After the call, I flopped down onto the couch and laughed. My list was approaching a thousand names. Even if every one of them took a Special Immigrant Visa, there would be tens of thousands of slots remaining for Iraqis that weren't on the list. My optimism bubbled up wildly: it had been less than a year, and a solution for tens of thousands of US-affiliated Iraqis was already in sight. We had beaten the bureaucracies. The List Project's attorneys would help everyone apply, and within a year, at most, I could shut down the nonprofit and get on with my life.

Iraqis in West Chicago

In August 2007, two months after I begged Yaghdan not to give up, I received a phone call from a Voluntary Agency in Chicago. Voluntary Agencies, or VOLAGs, are organizations that receive federal funds from
the Department of Health and Human Services to provide assistance for incoming refugees. They were calling to see if I could come sign a form acknowledging my sponsorship of Yaghdan. “They're approved?!” I shouted into the phone.

“We don't know their travel date, but yes, they will be resettled to West Chicago. You still live there, correct?”

I had half-jokingly volunteered my parents earlier in the year, saying that they could be the first to open their doors to Iraqis on the list. “Absolutely!” they said.
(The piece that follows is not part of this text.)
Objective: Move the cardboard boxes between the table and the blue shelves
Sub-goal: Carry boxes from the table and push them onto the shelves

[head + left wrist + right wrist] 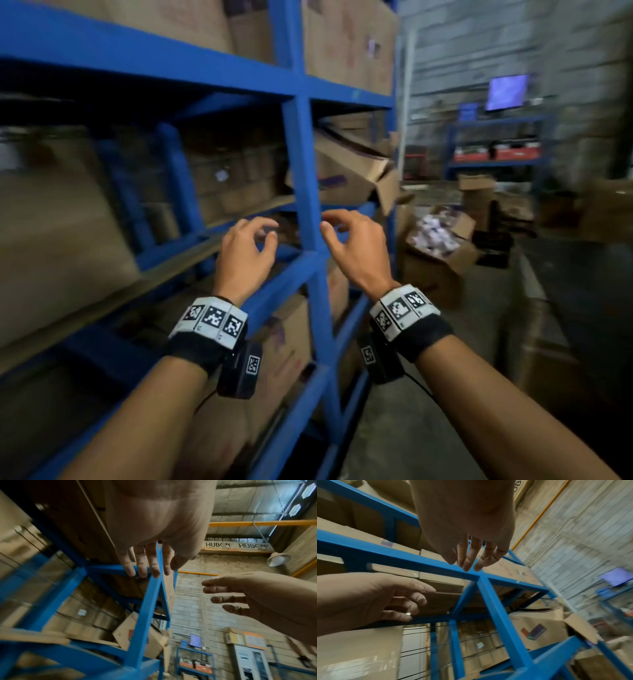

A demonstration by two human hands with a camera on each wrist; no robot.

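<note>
Now both hands are in the middle of the head view, in front of the blue shelves [301, 144] — the left hand [245, 255] and the right hand [356, 246] hold nothing, fingers loosely curled, on 2 sides of an upright post. Boxes [346, 41] fill the shelves; 1 torn box [349, 171] lies tilted at center right. At lower right, an open box [438, 253] stands on the floor.

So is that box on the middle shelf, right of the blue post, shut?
Open: the cardboard box has loose flaps, one hanging off the blue shelf.
</note>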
It wasn't the first time they had made such a commitment. In my first weeks in Fallujah, Hurricane Katrina ripped through New Orleans. (I watched the coverage with a shocked marine lieutenant colonel from Biloxi, Mississippi, which was also battered.) A Palestinian-American buddy from college and his family had been displaced by the flood, so I called home to ask my dad if they could host them. He chuckled and said that he and my mom had just talked about finding a way to help someone displaced by the hurricane. A week later, my friend and his family, seven in all, piled into a van and drove up to West Chicago. They stayed with my parents for a couple months, at which point they moved into a house that my parents' church rented for the family.

The first call I made after hearing Yaghdan's news was my dad.

“We'll be ready for them!” he said.

While he waited for a travel date from the embassy in Damascus, Yaghdan sent me questions about life in America:

Q1. What is the best salary to have a decent life in the US in general and in Chicago?

Q3. Can I buy a car? How much does it cost to buy a nineties model Japanese car?

Q4. Are there any Arabic people in Chicago?

Q6. My wife covers her head with scarves. Is there any problem with that?

Q10. I have books like the Quran and two other books for prayer. Is it ok to bring them or is it forbidden?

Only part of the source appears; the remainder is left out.